Vulval Dermatitis, Eczema and Lichen Simplex Chronicus

These often chronic, skin conditions are associated with itch, stinging, burning or even pain. They probably make up somewhere between a third and a half of all vulval skin disorders.

What causes vulval dermatitis, eczema and lichen simplex chronicus?

These conditions are often caused by coming in contact with an agent that irritates or causes an allergic reaction in the skin – contact dermatitis.

Agents include over-washing, use of soaps, deodorants, or panty-liners etc.

Alternatively to contact dermatitis is a condition called atopic dermatitis or eczema. This relates to the reaction to unknown agents that cause an inflammatory reaction in the skin. The rash is often present on other areas of the body as well. It is important to exclude any irritants as mentioned above, as the cause.
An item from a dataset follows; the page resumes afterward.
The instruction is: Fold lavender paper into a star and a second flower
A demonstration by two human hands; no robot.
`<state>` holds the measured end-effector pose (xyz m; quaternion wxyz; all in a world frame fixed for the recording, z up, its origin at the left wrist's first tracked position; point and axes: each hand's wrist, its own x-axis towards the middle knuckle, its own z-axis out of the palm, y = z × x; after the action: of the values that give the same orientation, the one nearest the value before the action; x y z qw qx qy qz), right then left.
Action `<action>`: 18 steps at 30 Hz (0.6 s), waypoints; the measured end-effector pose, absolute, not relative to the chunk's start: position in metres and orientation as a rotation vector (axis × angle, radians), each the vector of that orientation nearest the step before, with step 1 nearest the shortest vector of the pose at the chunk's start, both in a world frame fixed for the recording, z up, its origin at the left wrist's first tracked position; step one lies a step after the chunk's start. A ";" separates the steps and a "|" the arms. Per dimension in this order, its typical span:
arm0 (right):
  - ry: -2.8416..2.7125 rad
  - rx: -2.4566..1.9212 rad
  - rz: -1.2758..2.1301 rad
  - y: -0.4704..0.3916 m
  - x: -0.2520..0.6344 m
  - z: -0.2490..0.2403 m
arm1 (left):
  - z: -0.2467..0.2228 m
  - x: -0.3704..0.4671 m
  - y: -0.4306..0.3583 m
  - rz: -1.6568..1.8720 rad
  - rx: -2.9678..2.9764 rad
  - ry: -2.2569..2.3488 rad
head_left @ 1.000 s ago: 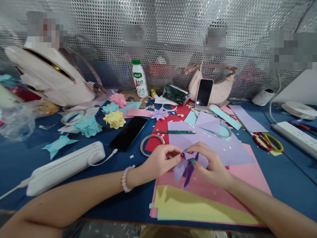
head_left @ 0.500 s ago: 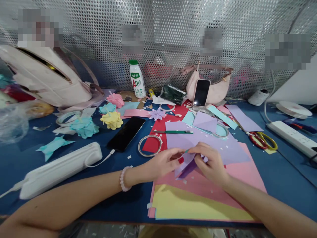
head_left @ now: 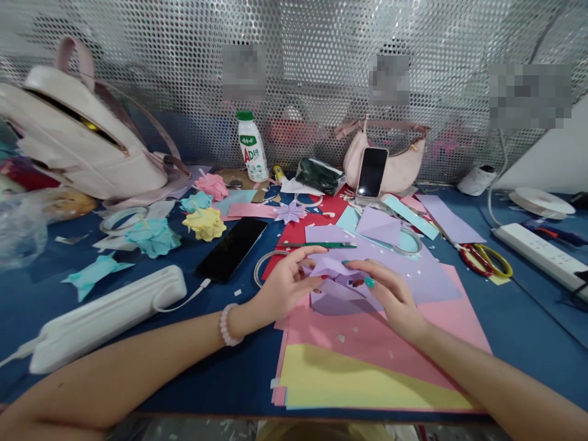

What does this condition look like?

In acute cases the skin shows mild to severe redness with some scales in dry areas.

When the condition is more chronic the skin of the vulva may be generally swollen and excoriated from scratching as well as areas of thickening called lichenification (lichen simplex chronicus). In extreme cases there may be areas of cracking or splitting or even ulceration.

The symptoms are often made worse by having a period as blood and the use of pads further irritates the skin.

Secondary fungal (monilia) infections or bacterial infections are possible and need to be treated.

How is this condition managed?

It is important you treat your damaged vulval skin gently. Any infection needs to be treated. Use 500ml tubs of plain aqueous cream only as soap.

Avoid excessive washing or use of irritants such as perfumes, soaps or deodorants.

Seal the skin, especially at period time, with petroleum jelly, or use the jelly as a soothing agent. Antihistamines can be taken orally to help the itch.

Anti-inflammatory corticosteroid ointments should be used twice a day and be applied liberally to the skin. The strength of the ointment depends on the severity of the eczema or dermatitis. You do not need to apply the ointment to the vaginal skin.

It is important that Dr Kliman reviews your skin after a period of treatment to ensure improvement. If there is little improvement stronger corticosteroid ointment may be necessary. Treatment should always be tapered off.

Occasionally, if the diagnosis is unclear or if there is a question of precancerous skin changes a vulvoscopy will be performed. This is where the skin is illuminated with a microscope and possibly a biopsy will be taken under local anaesthetic.